A best-selling Canadian author of 14 books on economic trends, real estate, the financial crisis, personal finance strategies, taxation and politics. Nationally-known speaker and lecturer on macroeconomics, the housing market and investment techniques. He is a licensed Investment Advisor with a fee-based, no-commission Toronto-based practice serving clients across Canada.

G’day, students. Ensure your emergency rolls of TPaper are safely padlocked in your lockers, then proceed to the parking lot to be hosed down by the bleach trucks. They’re waiting. After installing your N95s, safety glasses and nitrile gloves, we can begin. Full agenda today, so enjoy! Nothing to worry about here.

The Biden bulls:
That Trump dude is some smart. As you know, he started to whack away at Joe Biden months ago, using his son Hunter and the Ukrainian caper to destroy the only Dem with the creds to unseat him. Didn’t work. Led to impeachment proceedings, actually. And now Biden has risen from the ashes, phoenix-like, and Mr. Market is smiling.

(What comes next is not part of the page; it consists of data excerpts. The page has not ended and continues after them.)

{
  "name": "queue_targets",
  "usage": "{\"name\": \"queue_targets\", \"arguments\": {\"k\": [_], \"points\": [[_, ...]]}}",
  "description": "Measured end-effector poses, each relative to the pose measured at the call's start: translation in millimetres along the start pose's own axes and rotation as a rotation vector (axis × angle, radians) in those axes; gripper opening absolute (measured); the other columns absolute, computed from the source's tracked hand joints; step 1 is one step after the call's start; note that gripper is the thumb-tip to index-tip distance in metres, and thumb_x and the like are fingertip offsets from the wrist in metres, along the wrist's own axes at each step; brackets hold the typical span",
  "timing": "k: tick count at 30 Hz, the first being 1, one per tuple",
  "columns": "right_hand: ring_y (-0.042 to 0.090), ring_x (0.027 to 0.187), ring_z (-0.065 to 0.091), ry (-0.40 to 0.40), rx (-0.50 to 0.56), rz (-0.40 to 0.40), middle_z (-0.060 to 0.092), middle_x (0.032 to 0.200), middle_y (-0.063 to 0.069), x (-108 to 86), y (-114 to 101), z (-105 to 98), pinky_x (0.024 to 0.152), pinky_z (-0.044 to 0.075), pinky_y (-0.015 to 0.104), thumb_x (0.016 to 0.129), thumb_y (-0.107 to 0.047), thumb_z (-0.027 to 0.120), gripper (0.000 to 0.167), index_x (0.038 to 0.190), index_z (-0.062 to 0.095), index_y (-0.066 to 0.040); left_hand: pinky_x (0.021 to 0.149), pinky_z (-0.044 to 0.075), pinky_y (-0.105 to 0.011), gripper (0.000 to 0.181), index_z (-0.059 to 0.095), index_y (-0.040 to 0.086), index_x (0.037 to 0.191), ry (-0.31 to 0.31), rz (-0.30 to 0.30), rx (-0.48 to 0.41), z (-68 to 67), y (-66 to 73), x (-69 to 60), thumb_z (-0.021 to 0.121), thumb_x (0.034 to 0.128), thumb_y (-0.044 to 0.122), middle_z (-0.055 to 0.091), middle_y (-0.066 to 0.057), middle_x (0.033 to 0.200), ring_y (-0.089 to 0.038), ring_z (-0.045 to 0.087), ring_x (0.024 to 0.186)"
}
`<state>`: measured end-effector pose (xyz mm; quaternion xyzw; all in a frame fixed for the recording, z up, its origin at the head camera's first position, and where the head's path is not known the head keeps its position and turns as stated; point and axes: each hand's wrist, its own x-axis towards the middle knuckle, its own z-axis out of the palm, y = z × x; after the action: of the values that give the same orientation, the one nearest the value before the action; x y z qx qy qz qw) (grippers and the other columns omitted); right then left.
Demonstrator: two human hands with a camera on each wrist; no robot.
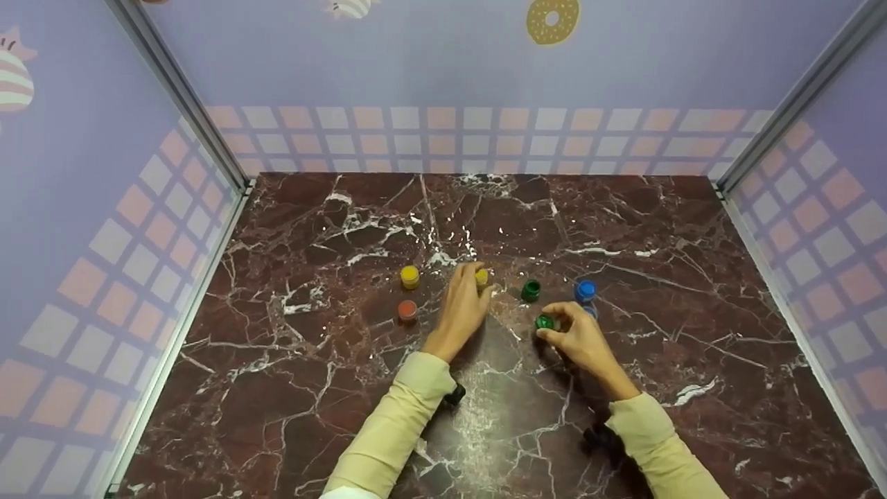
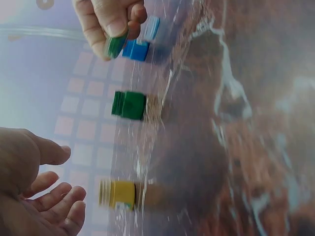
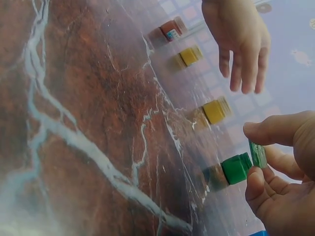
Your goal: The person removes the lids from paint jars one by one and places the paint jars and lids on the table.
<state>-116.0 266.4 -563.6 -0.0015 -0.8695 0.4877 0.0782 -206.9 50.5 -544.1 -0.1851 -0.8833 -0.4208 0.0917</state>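
My right hand pinches a small green lid between thumb and fingers. Just beyond it, an uncapped green paint jar stands upright on the table. My left hand hovers beside a yellow paint jar, its fingers loosely extended and holding nothing. From the left wrist, that yellow jar shows a threaded neck without a lid, apart from the fingers. The right wrist view has the green lid held on edge close to the green jar, apparently apart from it.
To the left stand another yellow jar and an orange-red jar. On the right is a blue jar, with a pale blue lid next to it. Patterned panels wall in the marbled table.
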Motion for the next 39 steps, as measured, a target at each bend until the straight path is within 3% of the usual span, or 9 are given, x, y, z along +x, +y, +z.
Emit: {"name": "queue_targets", "arguments": {"k": [8, 20, 31, 39], "points": [[0.02, 0.079, 0.058, 0.022, -0.065, -0.004, 0.063, 0.096, 0.015, 7.7, 3, 4, 0.069, 0.046, 0.024, 0.079, 0.001, 0.086, 0.034, 0.109, 0.07, 0.005, 0.099, 0.05, -0.047, 0.055, 0.054, -0.006, 0.137, 0.006, -0.076, 0.04, -4.1, -8.8, 1.7, 0.078, 0.0914, 0.012, 0.058, -0.021, 0.127, -0.037, 0.062, 0.113], [0.025, 0.081, 0.058, 0.066, -0.141, -0.038, 0.062, 0.092, 0.013, 17.2, 4, 15, 0.073, 0.045, 0.034, 0.078, -0.001, 0.087, 0.031, 0.104, 0.072, 0.004, 0.1, 0.048, -0.048, 0.057, 0.055, -0.006, 0.136, -0.035, -0.149, 0.083, 5.4, -17.7, 5.7, 0.08, 0.0894, 0.014, 0.057, -0.022, 0.125, -0.038, 0.06, 0.115], [0.025, 0.08, 0.057, 0.065, -0.186, -0.068, 0.062, 0.093, 0.014, 23.5, 11, 23, 0.073, 0.046, 0.038, 0.079, -0.004, 0.088, 0.034, 0.107, 0.071, 0.005, 0.106, 0.045, -0.043, 0.058, 0.057, -0.004, 0.136, -0.05, -0.184, 0.111, 18.0, -23.3, 13.0, 0.082, 0.0867, 0.014, 0.056, -0.02, 0.127, -0.035, 0.055, 0.122], [0.028, 0.08, 0.058, 0.101, -0.205, -0.098, 0.064, 0.093, 0.016, 26.0, 13, 27, 0.072, 0.047, 0.04, 0.077, -0.003, 0.089, 0.034, 0.104, 0.071, 0.006, 0.105, 0.044, -0.045, 0.059, 0.057, -0.006, 0.133, -0.047, -0.164, 0.086, 23.1, -26.2, 17.6, 0.084, 0.0837, 0.012, 0.056, -0.02, 0.123, -0.036, 0.054, 0.118]]}}
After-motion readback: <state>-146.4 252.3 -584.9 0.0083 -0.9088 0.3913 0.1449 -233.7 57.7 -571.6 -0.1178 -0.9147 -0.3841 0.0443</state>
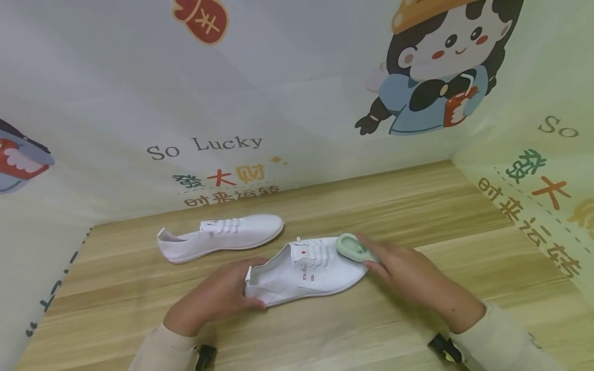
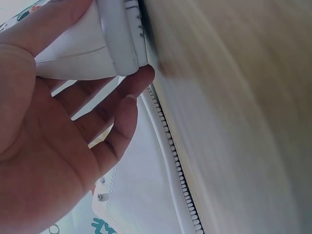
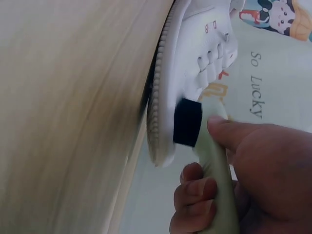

As the votes were counted after Super Tuesday’s 14-state slugfest, showing Biden trouncing Bernie and his Sandernistas, Dow futures soared by hundreds of points. The primary voters did what the Fed couldn’t, which was to restore investor confidence. Maybe the virus is still here, but the commies have been dealt a big blow. Sanders was the most virulent anti-corporation, pro-tax and socialistic person ever to get that close to a presidential nomination.

Now the Democratic machine has kicked into gear. Today Bloomberg was the final Biden conquest, so you know what November will bring. The MAGA army vs the Centre. America may not have lost its mind, after all.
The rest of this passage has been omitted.